Could you filter the data below down to the lines that hold the word "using"?

*** Begin section ***

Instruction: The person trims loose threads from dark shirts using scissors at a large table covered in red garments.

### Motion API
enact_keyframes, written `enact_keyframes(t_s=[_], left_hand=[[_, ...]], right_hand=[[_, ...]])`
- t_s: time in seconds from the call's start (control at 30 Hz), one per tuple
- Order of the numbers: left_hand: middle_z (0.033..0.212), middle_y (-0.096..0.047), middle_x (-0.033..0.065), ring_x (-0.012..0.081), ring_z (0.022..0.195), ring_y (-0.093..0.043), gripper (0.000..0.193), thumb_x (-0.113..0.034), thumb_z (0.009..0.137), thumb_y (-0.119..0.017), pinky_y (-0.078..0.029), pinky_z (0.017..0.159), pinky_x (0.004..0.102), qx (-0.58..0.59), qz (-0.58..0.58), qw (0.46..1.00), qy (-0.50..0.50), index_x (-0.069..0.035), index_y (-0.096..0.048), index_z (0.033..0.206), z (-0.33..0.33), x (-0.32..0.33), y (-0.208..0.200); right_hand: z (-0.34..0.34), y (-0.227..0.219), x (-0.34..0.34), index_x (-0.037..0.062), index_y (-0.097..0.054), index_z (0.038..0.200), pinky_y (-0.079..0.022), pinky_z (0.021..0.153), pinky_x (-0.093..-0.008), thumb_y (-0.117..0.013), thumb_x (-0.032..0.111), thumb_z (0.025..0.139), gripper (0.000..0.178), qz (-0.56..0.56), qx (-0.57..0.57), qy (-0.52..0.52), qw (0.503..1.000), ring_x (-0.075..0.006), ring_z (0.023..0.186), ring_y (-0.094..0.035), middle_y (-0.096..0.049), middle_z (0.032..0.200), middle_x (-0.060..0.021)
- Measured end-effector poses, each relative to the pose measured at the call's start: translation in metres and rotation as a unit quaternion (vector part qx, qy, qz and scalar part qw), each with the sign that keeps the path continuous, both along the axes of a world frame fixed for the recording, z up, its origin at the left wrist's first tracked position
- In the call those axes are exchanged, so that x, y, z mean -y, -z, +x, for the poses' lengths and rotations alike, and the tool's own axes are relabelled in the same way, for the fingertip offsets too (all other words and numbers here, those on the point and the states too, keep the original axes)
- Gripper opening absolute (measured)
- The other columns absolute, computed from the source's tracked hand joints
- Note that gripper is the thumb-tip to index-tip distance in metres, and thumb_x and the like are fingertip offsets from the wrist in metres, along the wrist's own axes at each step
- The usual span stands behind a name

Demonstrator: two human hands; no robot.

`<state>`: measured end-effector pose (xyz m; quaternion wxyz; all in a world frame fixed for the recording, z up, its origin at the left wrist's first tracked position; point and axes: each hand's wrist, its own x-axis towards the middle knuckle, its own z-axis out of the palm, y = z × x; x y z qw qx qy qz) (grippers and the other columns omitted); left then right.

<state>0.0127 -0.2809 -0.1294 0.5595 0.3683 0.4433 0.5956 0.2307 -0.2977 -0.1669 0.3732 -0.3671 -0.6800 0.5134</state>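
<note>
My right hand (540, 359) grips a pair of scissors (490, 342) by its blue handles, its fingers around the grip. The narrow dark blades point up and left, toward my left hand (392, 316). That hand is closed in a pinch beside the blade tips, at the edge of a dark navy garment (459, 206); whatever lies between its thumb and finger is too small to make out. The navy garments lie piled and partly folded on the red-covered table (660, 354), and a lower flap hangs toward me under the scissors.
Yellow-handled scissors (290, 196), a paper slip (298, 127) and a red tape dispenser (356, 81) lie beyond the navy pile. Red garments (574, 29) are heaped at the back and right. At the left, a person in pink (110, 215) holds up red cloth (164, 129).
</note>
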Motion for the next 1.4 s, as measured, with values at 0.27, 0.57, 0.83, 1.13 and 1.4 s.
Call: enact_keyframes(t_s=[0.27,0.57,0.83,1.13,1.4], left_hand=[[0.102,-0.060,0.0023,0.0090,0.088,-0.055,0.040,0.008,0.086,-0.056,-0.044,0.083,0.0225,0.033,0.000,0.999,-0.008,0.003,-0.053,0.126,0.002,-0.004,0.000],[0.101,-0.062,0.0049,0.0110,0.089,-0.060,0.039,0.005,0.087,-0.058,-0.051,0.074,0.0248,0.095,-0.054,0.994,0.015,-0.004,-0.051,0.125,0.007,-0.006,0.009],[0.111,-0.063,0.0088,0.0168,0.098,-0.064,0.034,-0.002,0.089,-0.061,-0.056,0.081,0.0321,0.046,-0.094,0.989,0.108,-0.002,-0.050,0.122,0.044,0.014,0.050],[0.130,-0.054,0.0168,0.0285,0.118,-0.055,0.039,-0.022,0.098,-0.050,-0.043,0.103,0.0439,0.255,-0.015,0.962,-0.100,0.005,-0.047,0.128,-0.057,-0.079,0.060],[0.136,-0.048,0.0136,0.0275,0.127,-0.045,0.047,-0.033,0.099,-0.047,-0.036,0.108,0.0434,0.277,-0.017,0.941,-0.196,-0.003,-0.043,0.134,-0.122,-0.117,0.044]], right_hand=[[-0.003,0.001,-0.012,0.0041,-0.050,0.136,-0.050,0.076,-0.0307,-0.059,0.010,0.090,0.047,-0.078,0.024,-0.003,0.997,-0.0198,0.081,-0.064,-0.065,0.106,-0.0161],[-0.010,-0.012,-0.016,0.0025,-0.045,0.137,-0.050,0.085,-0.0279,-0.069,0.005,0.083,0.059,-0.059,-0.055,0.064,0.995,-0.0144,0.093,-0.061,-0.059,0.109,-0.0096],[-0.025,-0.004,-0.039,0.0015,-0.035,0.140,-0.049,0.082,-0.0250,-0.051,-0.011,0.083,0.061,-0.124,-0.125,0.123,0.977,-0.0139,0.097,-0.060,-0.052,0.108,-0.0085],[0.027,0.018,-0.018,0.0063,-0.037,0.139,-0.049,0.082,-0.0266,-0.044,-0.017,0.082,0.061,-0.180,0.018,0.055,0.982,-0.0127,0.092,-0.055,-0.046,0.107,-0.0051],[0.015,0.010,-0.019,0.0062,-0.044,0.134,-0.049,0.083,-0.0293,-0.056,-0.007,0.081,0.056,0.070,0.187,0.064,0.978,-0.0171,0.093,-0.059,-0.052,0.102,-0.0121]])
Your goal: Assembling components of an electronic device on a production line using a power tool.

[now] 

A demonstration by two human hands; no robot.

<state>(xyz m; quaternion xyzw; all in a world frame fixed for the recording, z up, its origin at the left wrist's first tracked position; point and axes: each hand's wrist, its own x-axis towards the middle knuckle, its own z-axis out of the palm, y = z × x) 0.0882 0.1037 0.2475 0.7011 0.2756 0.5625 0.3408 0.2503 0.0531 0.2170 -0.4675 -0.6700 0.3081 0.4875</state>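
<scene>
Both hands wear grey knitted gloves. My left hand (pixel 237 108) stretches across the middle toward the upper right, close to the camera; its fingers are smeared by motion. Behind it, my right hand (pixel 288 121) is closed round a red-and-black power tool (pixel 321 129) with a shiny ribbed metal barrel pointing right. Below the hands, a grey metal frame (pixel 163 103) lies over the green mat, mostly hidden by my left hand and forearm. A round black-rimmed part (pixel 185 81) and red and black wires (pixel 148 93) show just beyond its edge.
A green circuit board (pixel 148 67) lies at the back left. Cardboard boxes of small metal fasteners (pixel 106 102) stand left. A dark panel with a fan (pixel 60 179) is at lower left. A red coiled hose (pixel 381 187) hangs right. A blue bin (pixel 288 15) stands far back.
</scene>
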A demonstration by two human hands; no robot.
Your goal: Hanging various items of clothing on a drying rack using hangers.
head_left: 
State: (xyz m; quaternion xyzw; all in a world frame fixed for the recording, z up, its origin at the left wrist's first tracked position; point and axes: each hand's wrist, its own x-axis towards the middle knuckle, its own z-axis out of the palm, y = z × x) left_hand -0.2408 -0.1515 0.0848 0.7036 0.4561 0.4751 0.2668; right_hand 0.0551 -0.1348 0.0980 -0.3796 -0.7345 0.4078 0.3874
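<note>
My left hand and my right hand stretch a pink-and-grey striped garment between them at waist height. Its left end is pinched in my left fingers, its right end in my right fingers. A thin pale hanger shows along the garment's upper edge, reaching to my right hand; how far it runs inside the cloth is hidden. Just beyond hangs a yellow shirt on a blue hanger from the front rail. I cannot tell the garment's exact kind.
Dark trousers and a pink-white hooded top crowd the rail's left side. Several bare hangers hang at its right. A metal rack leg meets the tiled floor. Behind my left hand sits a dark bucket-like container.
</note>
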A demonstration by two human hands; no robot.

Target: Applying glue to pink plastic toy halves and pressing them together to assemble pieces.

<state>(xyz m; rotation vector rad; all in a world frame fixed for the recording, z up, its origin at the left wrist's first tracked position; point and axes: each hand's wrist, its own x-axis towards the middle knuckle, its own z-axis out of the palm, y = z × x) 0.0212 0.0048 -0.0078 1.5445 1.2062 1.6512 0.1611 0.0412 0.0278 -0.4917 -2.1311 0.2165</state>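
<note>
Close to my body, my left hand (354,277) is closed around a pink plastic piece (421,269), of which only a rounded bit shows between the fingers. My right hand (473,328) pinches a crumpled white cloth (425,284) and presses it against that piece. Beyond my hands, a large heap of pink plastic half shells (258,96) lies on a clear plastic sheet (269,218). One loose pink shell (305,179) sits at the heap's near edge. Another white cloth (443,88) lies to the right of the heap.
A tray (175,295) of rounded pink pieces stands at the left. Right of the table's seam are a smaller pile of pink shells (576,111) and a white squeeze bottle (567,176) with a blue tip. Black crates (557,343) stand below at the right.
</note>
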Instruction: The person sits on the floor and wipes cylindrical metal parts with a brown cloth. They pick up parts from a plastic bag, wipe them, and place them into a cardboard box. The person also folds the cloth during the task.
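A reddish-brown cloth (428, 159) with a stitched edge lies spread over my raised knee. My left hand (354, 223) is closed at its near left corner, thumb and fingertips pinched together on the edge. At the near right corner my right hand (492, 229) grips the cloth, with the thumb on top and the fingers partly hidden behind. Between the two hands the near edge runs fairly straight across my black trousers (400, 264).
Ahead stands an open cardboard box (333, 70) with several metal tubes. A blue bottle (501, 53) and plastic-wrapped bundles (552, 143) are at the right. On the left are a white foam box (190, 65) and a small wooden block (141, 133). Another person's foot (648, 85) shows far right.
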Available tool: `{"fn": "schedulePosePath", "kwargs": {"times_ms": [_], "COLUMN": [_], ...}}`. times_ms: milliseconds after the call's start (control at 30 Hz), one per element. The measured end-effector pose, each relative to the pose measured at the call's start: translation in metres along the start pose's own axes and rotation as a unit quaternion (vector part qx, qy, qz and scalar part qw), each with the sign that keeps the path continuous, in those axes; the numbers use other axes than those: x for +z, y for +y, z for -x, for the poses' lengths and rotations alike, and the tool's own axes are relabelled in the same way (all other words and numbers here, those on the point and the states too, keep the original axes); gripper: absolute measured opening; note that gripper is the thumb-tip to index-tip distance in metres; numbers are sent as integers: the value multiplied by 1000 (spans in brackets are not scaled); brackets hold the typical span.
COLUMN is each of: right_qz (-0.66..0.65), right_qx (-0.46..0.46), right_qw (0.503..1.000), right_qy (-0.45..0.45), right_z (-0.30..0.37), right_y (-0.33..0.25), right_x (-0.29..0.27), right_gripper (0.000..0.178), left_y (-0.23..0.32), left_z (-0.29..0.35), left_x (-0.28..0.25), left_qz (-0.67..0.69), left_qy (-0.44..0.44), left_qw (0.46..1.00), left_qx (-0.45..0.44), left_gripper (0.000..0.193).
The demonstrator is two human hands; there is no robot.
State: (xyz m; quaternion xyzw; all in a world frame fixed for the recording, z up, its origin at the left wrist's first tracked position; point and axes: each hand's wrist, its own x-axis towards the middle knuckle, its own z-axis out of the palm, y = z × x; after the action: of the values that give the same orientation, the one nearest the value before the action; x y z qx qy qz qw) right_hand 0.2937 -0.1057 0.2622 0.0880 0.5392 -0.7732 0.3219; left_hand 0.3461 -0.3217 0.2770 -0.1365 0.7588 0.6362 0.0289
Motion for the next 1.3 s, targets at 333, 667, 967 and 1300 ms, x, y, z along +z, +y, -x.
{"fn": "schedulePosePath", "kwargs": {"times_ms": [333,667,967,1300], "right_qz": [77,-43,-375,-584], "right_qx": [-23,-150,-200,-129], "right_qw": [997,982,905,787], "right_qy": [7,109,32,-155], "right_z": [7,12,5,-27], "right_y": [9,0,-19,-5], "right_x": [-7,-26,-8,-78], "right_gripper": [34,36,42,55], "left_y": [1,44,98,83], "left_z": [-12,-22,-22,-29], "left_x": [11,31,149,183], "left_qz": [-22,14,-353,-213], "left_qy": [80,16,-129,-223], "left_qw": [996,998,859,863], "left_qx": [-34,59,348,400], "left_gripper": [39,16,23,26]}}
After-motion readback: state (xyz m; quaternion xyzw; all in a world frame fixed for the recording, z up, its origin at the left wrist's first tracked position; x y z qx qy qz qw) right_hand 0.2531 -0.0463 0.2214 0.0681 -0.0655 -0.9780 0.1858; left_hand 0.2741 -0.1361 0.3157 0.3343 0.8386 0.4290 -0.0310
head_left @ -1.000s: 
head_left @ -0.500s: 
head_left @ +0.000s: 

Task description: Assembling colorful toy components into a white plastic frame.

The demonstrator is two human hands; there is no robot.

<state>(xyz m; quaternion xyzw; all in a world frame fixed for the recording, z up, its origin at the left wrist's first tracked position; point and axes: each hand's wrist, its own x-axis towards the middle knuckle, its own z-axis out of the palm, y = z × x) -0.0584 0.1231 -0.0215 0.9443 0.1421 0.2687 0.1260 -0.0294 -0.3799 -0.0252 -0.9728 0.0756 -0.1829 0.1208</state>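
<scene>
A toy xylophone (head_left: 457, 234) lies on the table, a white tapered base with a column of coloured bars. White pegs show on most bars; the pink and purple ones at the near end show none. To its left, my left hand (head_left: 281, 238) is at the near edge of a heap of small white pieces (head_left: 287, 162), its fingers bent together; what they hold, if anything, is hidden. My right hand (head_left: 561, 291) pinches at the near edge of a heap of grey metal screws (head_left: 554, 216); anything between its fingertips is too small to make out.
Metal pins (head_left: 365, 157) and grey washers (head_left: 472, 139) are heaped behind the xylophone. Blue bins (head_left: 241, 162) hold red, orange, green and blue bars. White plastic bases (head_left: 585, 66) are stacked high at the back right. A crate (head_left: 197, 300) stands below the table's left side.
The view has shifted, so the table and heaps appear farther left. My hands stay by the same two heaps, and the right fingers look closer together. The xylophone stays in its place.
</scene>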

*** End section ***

▸ Solution for this problem:
Instruction: The person trims loose threads from dark shirts using scissors at a large table covered in red garments.
Your goal: Assembling components of an electronic device on a production line using a power tool.
Your goal: Hanging various items of clothing on a drying rack using hangers.

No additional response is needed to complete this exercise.